WASHINGTON, D.C. — As the dual threats of climate change and unemployment jeopardize the livelihoods of millions of Americans, Congress has taken an important step toward confronting climate change and creating clean energy jobs. The measures, included in a spending bill that will fund the federal government for the rest of the fiscal year, include a suite of investments in renewable energy research, development, and deployment, short-term extensions of several key clean energy tax incentives, and a bipartisan compromise on phasing down the use of hydrofluorocarbons — highly potent greenhouse gases.

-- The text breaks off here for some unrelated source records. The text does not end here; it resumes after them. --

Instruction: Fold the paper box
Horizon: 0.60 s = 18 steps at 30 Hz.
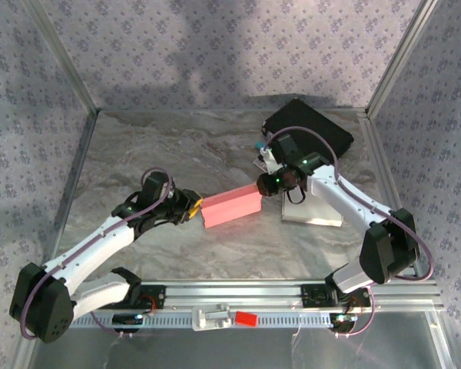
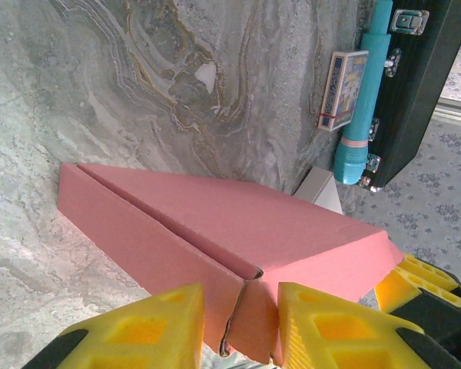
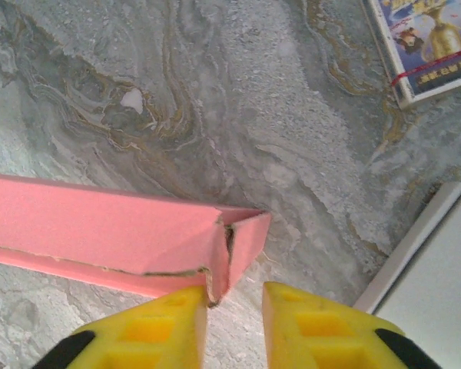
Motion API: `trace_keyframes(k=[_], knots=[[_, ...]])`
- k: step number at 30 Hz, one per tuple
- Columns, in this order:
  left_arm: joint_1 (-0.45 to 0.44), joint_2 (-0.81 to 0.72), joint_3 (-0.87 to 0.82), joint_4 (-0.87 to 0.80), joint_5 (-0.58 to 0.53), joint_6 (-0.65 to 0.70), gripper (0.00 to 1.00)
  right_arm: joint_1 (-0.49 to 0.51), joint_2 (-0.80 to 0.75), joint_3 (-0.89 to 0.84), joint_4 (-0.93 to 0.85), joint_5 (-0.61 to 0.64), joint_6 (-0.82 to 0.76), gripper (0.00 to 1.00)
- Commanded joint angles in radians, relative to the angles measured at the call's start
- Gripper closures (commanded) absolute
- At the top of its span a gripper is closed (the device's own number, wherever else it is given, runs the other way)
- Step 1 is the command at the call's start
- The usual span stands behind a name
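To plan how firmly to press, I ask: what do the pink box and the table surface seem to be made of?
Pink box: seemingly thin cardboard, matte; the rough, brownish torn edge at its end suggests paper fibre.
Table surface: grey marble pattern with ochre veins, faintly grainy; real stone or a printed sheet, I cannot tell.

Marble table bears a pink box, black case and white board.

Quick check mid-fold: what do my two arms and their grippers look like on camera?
The left arm and right arm have white links with black joints, small green lights near the wrists and looping purple cables. The left gripper and right gripper carry blocky yellow fingers with triangular cut-outs.
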Motion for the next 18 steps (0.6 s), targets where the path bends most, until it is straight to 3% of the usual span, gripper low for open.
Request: trace_keyframes(k=[1, 6, 11, 18], knots=[[-0.006, 0.003, 0.002, -0.033, -0.002, 0.014, 0.70, -0.029, -0.049, 0.034, -0.041, -0.034, 0.057, 0.68], [-0.006, 0.005, 0.007, -0.033, 0.000, 0.017, 0.70, -0.098, -0.093, 0.014, 0.001, -0.131, 0.220, 0.59], [-0.006, 0.002, 0.008, -0.039, -0.002, 0.022, 0.71, -0.165, -0.114, -0.072, 0.101, -0.202, 0.669, 0.47], [-0.007, 0.003, 0.011, -0.040, -0.004, 0.024, 0.71, -0.151, -0.098, -0.104, 0.200, -0.260, 1.037, 0.43]])
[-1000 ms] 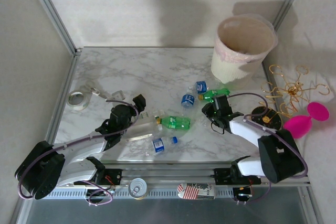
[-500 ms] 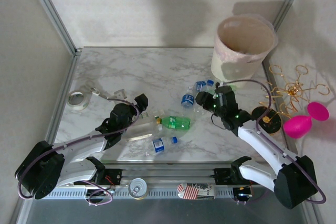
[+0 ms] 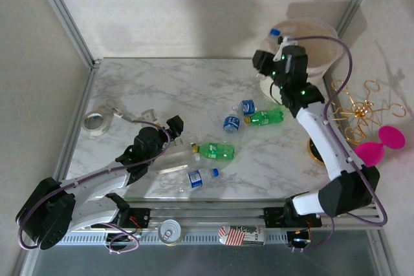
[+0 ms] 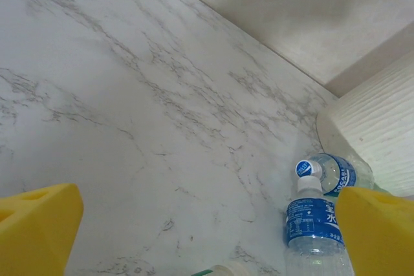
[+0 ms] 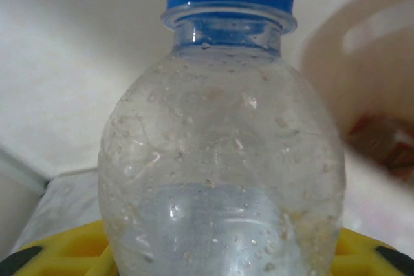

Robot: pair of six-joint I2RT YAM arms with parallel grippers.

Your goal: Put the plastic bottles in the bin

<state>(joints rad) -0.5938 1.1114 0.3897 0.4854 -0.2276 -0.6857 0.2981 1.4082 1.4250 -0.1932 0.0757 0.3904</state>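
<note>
The right end effector (image 3: 279,44) is closed around the lower body of a clear plastic bottle (image 5: 223,159) with a ribbed blue cap, held high beside the cream bin (image 3: 270,87). The bottle looks light, thin-walled and easily dented, and its smooth rounded body could slip. The left end effector (image 4: 207,227) hangs fully open above the marble-patterned table (image 3: 162,88), where a green bottle (image 3: 217,151) and others lie

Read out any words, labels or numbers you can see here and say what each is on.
No text is legible.
Blue label of the nearer bottle: white characters, blurred.
Blue cap of the farther bottle: white lettering, too small.
Red-and-white pack: print too small.
</note>
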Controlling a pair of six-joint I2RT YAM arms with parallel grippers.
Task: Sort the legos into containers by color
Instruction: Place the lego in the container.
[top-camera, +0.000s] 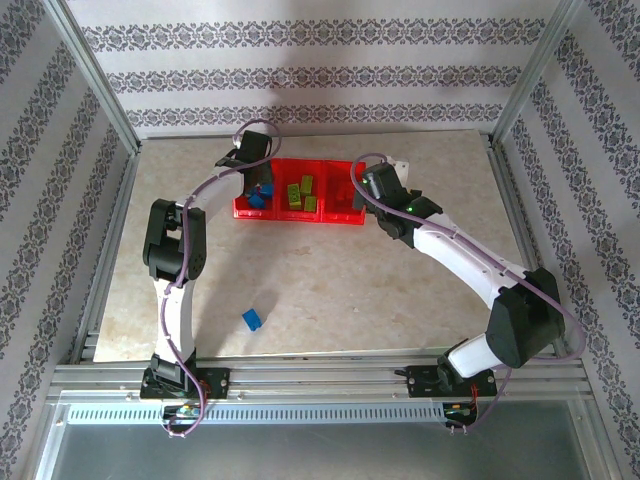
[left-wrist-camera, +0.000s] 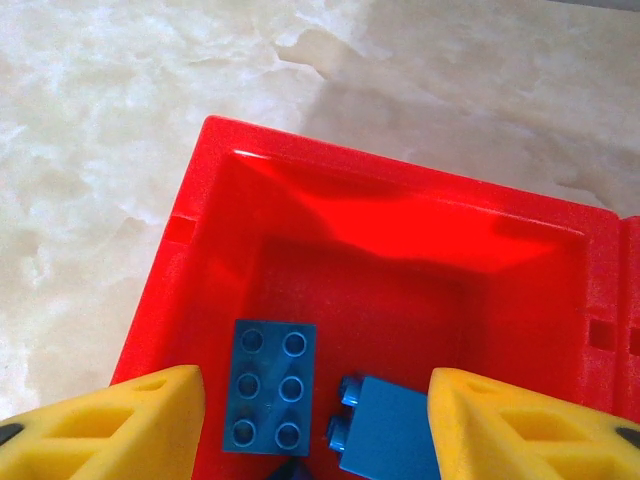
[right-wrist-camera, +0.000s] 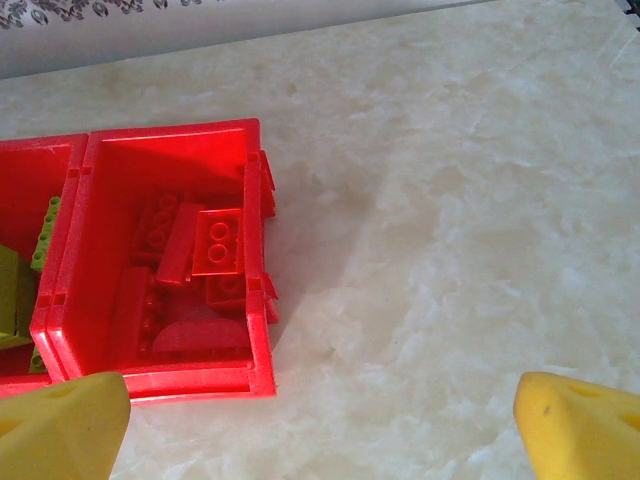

“Today’s bipartisan agreement includes several important down-payments that will accelerate our adoption of cleaner sources of energy, but there is much more work to do to revitalize frontline communities and boost wages for energy workers,” said Collin O’Mara, president and CEO of the National Wildlife Federation. “We applaud Senate and House leadership, especially Senators Murkowski and Manchin and Rep. Pallone who forged a bipartisan energy package of climate mitigation measures — including investments in renewable energy, battery storage, energy efficiency programs for homes and businesses, and carbon capture, utilization and storage. Thank you, too, to Speaker Pelosi, Senate Minority Leader Schumer, and House Majority Leader Hoyer for working to include key clean-energy tax incentives in the bill. We also praise the bipartisan compromise to phase down hydrofluorocarbons, as negotiated by Senators Carper, Kennedy, and Barrasso, as a major win. Each of these provisions are needed to meet our mid-century climate goals, ensure cleaner air for communities that bear the brunt of hazardous pollution, and reduce energy bills for many families.
“At the same time, we are disappointed that investments to revitalize frontline communities and provisions to support higher wages for energy workers and ensure basic labor standards fell out of the final package — and we’re committed to working with Congress and President-elect Biden to ensure that, as we build back better, clean energy jobs are good jobs for hardworking Americans.”